Orientation Effects in Rubber Double Networks

Abstract

Abstract The utilization of network structure to impart stable orientation to a rubbery material has been largely unexploited to date. It is demonstrated that the presence of a double network will amplify both the modulus and strain crystallizability of an elastomer, presumably without the disadvantages encountered in achieving these through simple increases in crosslink density. The high residual strains obtained via double-network formation are accompanied by surprisingly low levels of birefringence. The extent of molecular orientation necessary to engender high residual strain is evidently quite low, at least in so far as the former is reflected in a bulk macroscopic measurement such as birefringence. This low equilibrium birefringence, along with the absence of any measurable thermal crystallization effects, indicate that double networks are actually not highly oriented.

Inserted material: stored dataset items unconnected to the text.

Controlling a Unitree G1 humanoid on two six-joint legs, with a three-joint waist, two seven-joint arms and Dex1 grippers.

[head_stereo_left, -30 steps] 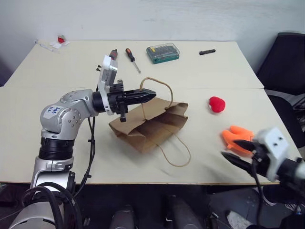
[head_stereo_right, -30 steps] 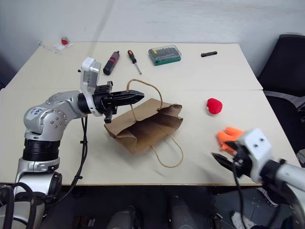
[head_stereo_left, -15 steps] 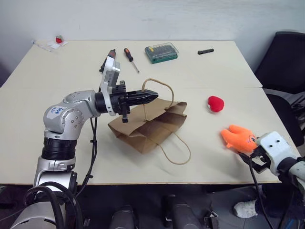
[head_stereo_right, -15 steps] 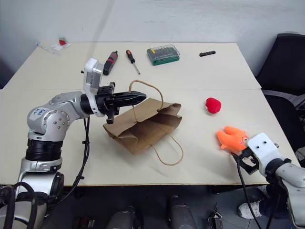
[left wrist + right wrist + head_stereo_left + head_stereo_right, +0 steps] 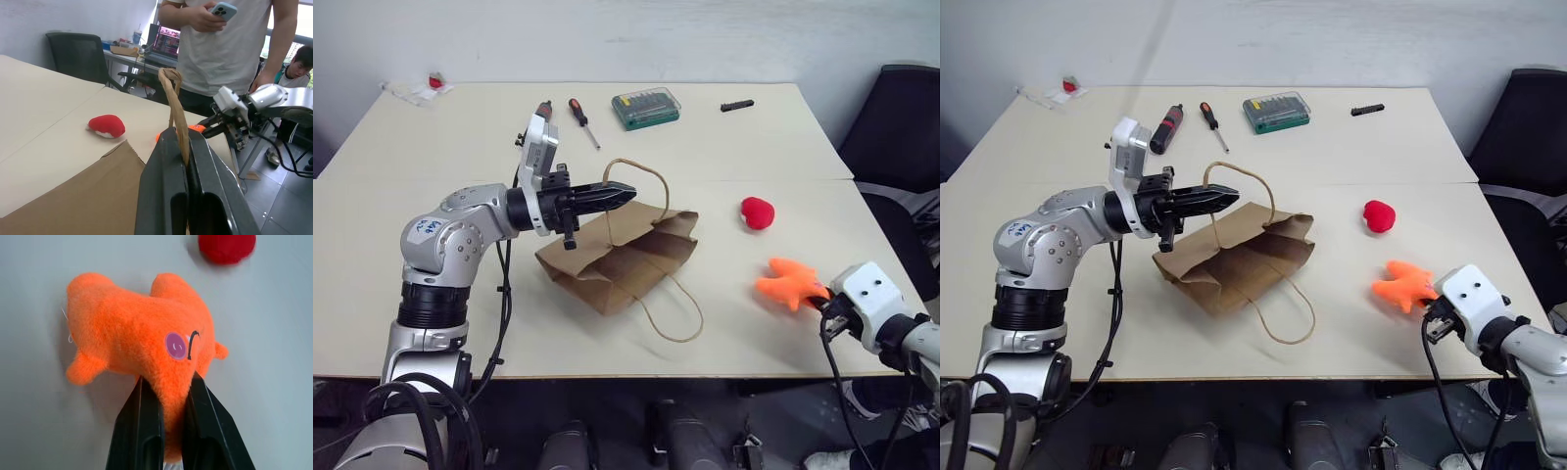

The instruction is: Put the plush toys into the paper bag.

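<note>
2 plush toys, both right of the paper bag [image 5: 617, 257]: orange fish [image 5: 142, 345] pinched in the right gripper [image 5: 166, 396], red toy [image 5: 759, 212] loose beyond it. Left gripper [image 5: 180, 149] clamps 1 bag handle [image 5: 173, 105] (likely holding the mouth open).

Crumpled brown paper bag [image 5: 617, 259] lies mid-desk, one cord handle lifted. Small red plush [image 5: 758, 212] sits right; orange fish plush [image 5: 785, 284] near right edge.
</note>
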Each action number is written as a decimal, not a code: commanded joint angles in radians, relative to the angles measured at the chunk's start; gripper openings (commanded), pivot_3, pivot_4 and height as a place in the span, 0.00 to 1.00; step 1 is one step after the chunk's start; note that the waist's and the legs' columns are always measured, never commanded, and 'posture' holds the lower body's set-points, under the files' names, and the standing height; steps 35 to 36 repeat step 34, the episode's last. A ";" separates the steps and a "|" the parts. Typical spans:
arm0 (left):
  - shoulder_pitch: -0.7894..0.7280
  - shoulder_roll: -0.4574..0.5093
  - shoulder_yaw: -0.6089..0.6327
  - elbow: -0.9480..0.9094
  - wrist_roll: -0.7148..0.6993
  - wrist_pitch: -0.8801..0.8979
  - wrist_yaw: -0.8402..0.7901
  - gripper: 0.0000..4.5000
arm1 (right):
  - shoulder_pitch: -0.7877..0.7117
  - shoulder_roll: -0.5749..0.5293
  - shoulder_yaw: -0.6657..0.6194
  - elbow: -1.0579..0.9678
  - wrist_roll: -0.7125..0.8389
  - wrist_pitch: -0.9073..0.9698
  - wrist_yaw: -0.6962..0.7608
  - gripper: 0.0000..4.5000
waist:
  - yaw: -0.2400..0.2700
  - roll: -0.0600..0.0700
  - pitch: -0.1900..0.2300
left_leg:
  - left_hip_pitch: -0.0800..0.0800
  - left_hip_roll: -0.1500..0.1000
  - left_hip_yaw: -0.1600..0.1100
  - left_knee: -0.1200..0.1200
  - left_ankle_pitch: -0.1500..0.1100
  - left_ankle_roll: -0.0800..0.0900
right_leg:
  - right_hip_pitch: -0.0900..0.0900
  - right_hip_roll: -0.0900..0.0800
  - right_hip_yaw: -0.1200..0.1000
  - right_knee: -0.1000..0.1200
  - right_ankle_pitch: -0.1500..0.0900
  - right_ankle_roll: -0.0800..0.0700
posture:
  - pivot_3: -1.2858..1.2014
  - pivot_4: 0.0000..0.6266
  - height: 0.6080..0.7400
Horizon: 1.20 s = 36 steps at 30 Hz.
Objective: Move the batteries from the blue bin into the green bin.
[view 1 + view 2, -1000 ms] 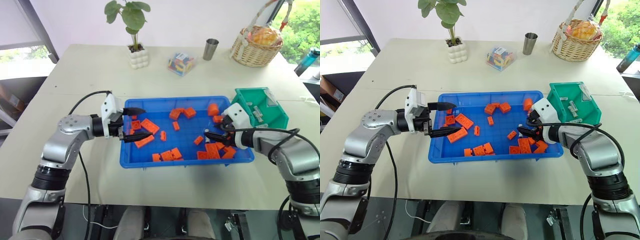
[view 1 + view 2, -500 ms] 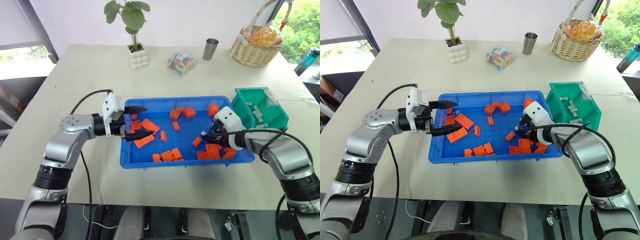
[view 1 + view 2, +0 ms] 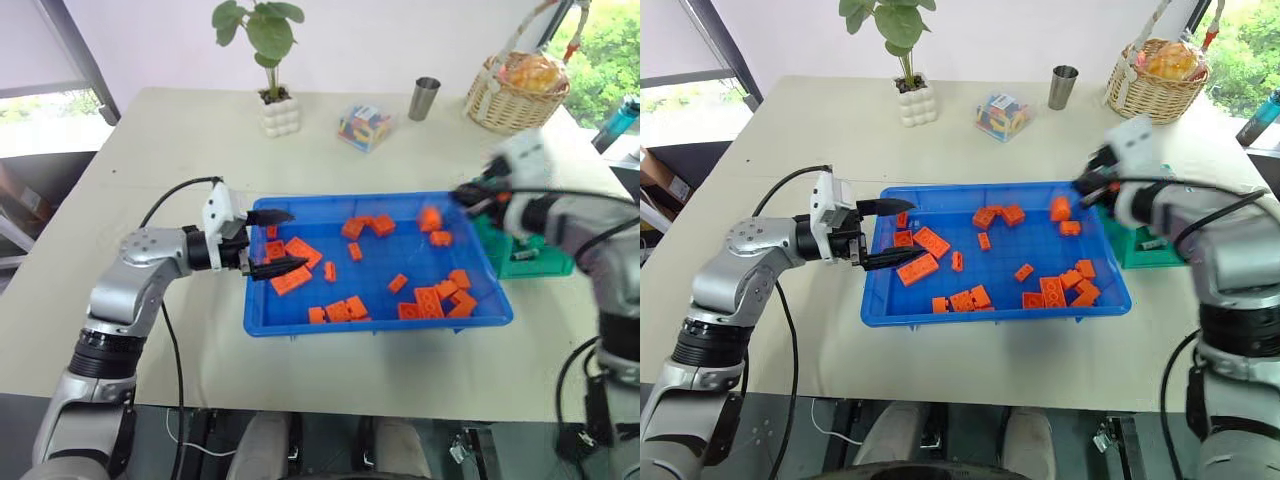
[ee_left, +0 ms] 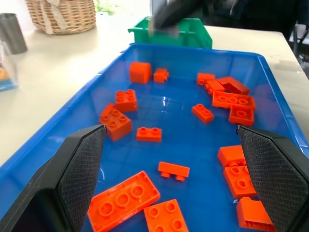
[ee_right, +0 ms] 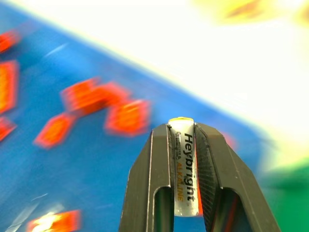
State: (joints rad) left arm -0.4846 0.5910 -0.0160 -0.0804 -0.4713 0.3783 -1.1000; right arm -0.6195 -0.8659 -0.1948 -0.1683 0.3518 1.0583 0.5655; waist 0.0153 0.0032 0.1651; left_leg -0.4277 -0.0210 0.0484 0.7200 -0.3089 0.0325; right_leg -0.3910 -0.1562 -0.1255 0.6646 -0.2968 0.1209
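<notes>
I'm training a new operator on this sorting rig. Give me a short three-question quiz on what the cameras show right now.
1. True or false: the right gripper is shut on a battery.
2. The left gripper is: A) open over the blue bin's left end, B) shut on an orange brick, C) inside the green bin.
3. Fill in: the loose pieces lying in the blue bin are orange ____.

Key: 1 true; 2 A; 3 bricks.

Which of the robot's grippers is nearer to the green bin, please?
Right. The right gripper, shut on a battery, hangs beside the green bin; the left gripper sits across the blue bin.
</notes>
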 commanded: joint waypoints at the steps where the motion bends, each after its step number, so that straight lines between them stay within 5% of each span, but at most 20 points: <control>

As seen from their higher moduli and higher strain optical coefficients relative to single networks, and from their enhanced strain crystallizability, double networks are evidently very orientable. Investigation of this aspect of the behavior of double networks would likely prove fruitful, not only concerning these materials, but also with regard to obtaining a broader understanding of rubber elasticity. While the enhancement of strain-induced crystallization might suggest that rubbers with double networks will exhibit superior failure properties, this remains to be demonstrated. The crystallization results described herein clearly raise more questions than can presently be answered concerning the behavior of rubbers with double networks.